The required output is the line that contains "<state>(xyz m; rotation" plus every line after it in the listing below, copied exactly as it appears.

(Information supplied):
Segment Open
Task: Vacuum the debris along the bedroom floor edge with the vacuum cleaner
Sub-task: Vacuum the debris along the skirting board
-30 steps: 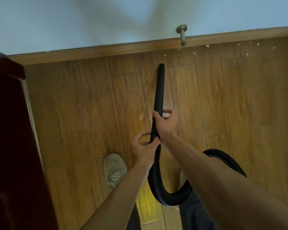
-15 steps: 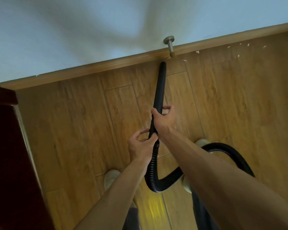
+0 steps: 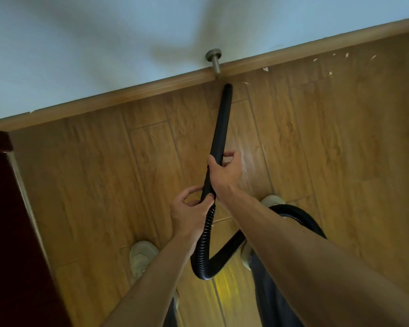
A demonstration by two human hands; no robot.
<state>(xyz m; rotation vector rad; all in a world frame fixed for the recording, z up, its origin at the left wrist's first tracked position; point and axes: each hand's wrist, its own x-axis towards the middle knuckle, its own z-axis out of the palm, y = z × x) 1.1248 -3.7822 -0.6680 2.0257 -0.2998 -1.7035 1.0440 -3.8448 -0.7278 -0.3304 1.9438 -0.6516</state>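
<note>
Two hands are on the vacuum cleaner's rigid black tube (image 3: 220, 128), which runs from the middle of the frame up toward the top centre. Its tip sits just beside the skirting board (image 3: 128, 93), directly below a metal door stop (image 3: 214, 59) that juts out from the pale wall (image 3: 80, 43). I cannot tell whether the tip touches the wooden floor (image 3: 340, 161).

I have the right hand (image 3: 224, 171) wrapped round the tube about halfway along, fingers curled over it. The left hand (image 3: 187, 213) is lower, near the centre of the frame, fingers grasping the joint where the tube meets the ribbed hose (image 3: 204, 234). From there the hose drops, loops at lower centre and climbs away behind my right forearm.

White flakes of debris (image 3: 265, 69) lie along the floor edge to the upper right of the tip. The nearest is just beside it and the rest are strung out toward the right edge of the frame.

Further out, I see a pale left shoe (image 3: 143, 256) at lower centre-left and a right shoe (image 3: 272, 200) partly hidden by hose and arm. A dark red panel (image 3: 10, 232) fills the lower left.
</note>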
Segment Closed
(Your solution):
<state>(xyz m; rotation vector rad; all in a world frame fixed for the recording, z up, its origin at the left wrist's first tracked position; point and axes: each hand's wrist, its own x-axis towards the middle knuckle, its own z-axis out of the palm, y = z × x) 1.1248 -3.7822 -0.6680 2.0257 -0.2998 -1.7035 1.0440 -3.8448 -0.7278 -0.3304 1.9438 -0.6516</state>
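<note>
Two hands are on the vacuum cleaner's rigid black tube (image 3: 220, 128), which runs from the middle of the frame up toward the top centre. Its tip sits just beside the skirting board (image 3: 128, 93), directly below a metal door stop (image 3: 214, 59) that juts out from the pale wall (image 3: 80, 43). I cannot tell whether the tip touches the wooden floor (image 3: 340, 161).

I have the right hand (image 3: 224, 171) wrapped round the tube about halfway along, fingers curled over it. The left hand (image 3: 187, 213) is lower, near the centre of the frame, fingers grasping the joint where the tube meets the ribbed hose (image 3: 204, 234). From there the hose drops, loops at lower centre and climbs away behind my right forearm.

White flakes of debris (image 3: 265, 69) lie along the floor edge to the upper right of the tip. The nearest is just beside it and the rest are strung out toward the right edge of the frame.

Further out, I see a pale left shoe (image 3: 143, 256) at lower centre-left and a right shoe (image 3: 272, 200) partly hidden by hose and arm. A dark red panel (image 3: 10, 232) fills the lower left.
</note>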

The work for this exercise is now done.